▶ **Work item**: Each line of the material below needs to be returned exactly as written.

▶ **Source data**:
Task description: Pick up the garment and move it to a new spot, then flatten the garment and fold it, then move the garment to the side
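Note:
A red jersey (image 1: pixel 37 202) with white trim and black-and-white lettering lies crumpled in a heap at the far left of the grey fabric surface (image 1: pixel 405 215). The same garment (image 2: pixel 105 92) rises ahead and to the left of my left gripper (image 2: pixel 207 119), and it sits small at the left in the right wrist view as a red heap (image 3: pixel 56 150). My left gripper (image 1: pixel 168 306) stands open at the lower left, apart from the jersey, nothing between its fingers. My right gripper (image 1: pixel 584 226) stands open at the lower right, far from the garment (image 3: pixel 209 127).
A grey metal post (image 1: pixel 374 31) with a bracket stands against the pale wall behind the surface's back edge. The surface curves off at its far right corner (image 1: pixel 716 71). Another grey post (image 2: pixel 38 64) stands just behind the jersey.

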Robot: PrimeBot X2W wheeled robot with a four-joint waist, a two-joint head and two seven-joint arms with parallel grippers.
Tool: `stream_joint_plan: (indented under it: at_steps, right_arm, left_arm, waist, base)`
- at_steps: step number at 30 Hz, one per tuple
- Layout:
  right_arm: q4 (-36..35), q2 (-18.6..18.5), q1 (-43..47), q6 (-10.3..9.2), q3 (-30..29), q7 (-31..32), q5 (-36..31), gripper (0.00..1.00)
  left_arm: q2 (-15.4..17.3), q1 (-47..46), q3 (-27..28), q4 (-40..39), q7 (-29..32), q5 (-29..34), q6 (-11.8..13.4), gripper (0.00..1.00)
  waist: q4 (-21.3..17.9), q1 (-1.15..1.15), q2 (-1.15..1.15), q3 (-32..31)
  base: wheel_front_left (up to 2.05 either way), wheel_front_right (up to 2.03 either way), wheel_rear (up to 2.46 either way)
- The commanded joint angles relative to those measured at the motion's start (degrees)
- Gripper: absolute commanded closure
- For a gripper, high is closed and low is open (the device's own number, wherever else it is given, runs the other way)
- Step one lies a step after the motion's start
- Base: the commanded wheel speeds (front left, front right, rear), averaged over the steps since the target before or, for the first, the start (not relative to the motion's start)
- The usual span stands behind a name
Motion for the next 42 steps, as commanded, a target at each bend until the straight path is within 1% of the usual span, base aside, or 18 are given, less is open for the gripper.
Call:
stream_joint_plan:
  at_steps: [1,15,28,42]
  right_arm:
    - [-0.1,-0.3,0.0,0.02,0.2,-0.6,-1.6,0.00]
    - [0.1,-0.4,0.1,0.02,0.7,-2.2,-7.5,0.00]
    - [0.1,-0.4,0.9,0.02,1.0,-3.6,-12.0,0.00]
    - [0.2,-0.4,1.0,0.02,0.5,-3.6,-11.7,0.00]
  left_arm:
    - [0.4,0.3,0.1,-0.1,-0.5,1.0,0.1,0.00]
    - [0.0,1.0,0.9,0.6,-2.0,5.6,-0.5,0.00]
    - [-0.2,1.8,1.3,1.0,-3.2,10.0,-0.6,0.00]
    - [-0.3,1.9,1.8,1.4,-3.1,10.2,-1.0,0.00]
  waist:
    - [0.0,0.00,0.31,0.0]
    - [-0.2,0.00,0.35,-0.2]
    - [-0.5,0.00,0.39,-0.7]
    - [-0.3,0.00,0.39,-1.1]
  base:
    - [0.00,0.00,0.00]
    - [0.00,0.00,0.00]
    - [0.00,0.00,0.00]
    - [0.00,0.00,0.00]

▶ **Answer to the problem**:
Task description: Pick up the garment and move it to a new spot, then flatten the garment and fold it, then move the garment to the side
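Note:
A red jersey (image 1: pixel 37 202) with white trim and black-and-white lettering lies crumpled in a heap at the far left of the grey fabric surface (image 1: pixel 405 215). The same garment (image 2: pixel 105 92) rises ahead and to the left of my left gripper (image 2: pixel 207 119), and it sits small at the left in the right wrist view as a red heap (image 3: pixel 56 150). My left gripper (image 1: pixel 168 306) stands open at the lower left, apart from the jersey, nothing between its fingers. My right gripper (image 1: pixel 584 226) stands open at the lower right, far from the garment (image 3: pixel 209 127).
A grey metal post (image 1: pixel 374 31) with a bracket stands against the pale wall behind the surface's back edge. The surface curves off at its far right corner (image 1: pixel 716 71). Another grey post (image 2: pixel 38 64) stands just behind the jersey.
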
Robot: PrimeBot X2W wheeled robot with a four-joint waist, a two-joint head and two seven-joint arms with parallel grippers.
Tool: `stream_joint_plan: (indented under it: at_steps, right_arm, left_arm, waist, base)`
- at_steps: step number at 30 Hz, one per tuple
- Layout:
  right_arm: q4 (-36..35), q2 (-18.6..18.5), q1 (-43..47), q6 (-10.3..9.2), q3 (-30..29), q7 (-31..32), q5 (-36..31), gripper (0.00..1.00)
  left_arm: q2 (-15.4..17.3), q1 (-47..46), q3 (-27..28), q4 (-40..39), q7 (-29..32), q5 (-29..34), q6 (-11.8..13.4), gripper (0.00..1.00)
  waist: q4 (-21.3..17.9), q1 (-1.15..1.15), q2 (-1.15..1.15), q3 (-32..31)
  base: wheel_front_left (up to 2.05 either way), wheel_front_right (up to 2.03 either way), wheel_rear (up to 2.46 either way)
- The commanded joint angles relative to those measured at the motion's start (degrees)
- Gripper: absolute commanded closure
- For a gripper, high is closed and low is open (the device's own number, wherever else it is given, runs the other way)
- Step one lies a step after the motion's start
- Base: the commanded wheel speeds (front left, front right, rear), averaged over the steps since the target before or, for the first, the start (not relative to the motion's start)
- The usual span stands behind a name
Motion for the next 42 steps, as commanded, a target at each bend until the straight path is within 1% of the usual span, base aside, or 18 are given, less is open for the gripper.
Call:
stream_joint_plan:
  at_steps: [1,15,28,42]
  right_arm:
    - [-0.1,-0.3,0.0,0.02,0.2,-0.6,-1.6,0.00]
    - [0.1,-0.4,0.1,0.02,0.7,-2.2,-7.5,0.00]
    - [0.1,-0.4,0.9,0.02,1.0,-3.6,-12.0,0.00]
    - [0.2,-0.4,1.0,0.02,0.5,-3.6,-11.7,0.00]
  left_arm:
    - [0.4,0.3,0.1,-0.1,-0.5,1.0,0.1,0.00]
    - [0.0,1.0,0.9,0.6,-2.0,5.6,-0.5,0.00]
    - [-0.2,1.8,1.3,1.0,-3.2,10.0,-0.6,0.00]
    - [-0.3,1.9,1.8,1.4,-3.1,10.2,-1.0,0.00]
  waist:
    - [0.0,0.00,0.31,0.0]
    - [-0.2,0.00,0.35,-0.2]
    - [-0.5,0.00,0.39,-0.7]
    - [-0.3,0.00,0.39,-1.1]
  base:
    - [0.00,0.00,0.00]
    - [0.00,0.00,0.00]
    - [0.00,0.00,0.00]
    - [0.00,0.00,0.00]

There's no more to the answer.